Aim of the task - Below are entries with pictures among them; reproduce exactly, and only, the lines from the one containing "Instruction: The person" down to the one containing "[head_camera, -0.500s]", without the pictures.

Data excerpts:
------

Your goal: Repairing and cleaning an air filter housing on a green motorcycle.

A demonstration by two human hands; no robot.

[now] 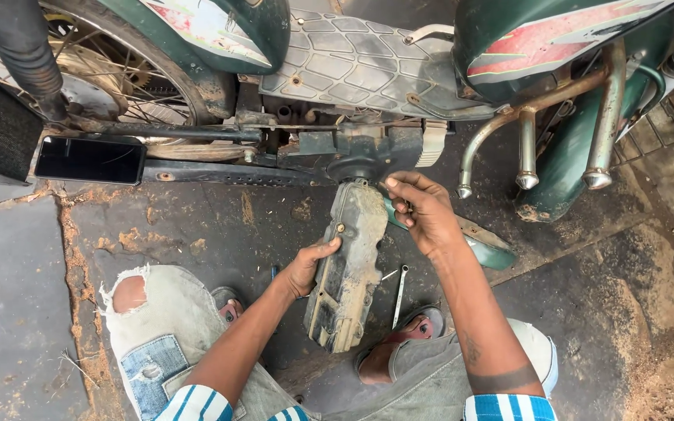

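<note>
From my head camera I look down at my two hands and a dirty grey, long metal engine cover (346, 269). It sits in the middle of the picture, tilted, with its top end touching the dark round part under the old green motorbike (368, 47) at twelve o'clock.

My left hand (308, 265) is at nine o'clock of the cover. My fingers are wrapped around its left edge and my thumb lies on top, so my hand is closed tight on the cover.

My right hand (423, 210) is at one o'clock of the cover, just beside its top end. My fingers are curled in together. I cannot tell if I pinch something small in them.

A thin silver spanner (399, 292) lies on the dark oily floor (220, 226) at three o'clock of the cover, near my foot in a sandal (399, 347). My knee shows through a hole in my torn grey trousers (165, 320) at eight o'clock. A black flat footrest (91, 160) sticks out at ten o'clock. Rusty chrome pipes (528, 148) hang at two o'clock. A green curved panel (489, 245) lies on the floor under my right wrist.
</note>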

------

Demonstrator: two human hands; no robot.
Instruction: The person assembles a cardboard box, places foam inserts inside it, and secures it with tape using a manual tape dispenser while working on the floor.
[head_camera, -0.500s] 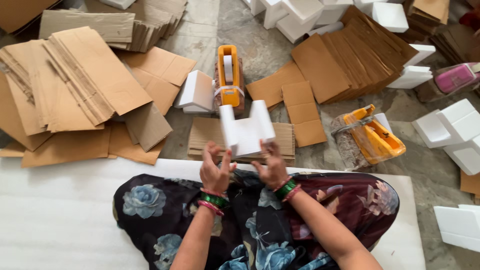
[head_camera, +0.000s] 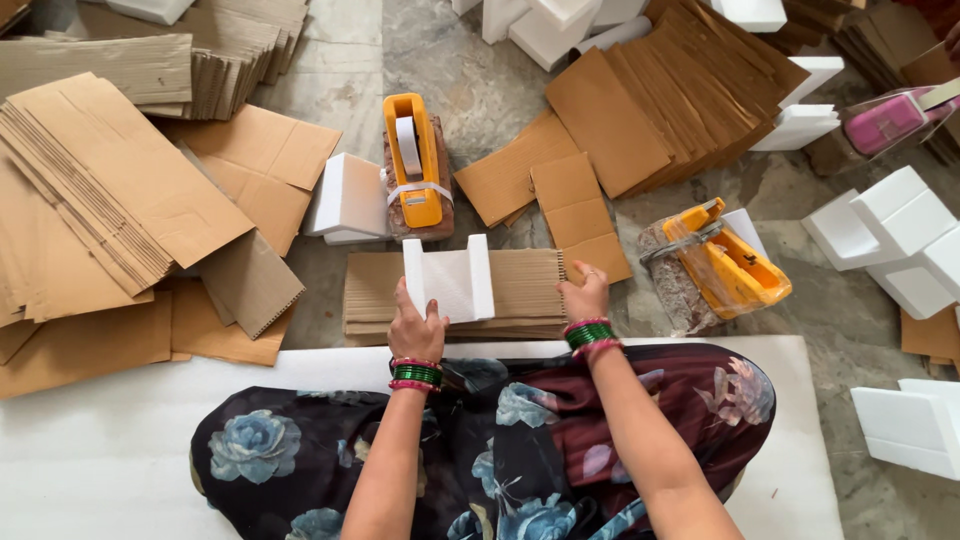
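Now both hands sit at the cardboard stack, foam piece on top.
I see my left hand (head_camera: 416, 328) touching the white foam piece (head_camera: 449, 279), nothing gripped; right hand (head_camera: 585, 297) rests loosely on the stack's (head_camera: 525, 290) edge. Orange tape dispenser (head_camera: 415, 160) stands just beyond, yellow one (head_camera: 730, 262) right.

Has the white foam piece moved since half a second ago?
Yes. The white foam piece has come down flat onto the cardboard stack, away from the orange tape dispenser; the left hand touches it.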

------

Result for this exercise -
Instruction: The person assembles a cardboard box, places foam inserts inside it, and secures it with tape using a manual tape dispenser while working on the floor.
[head_camera, -0.500s] 

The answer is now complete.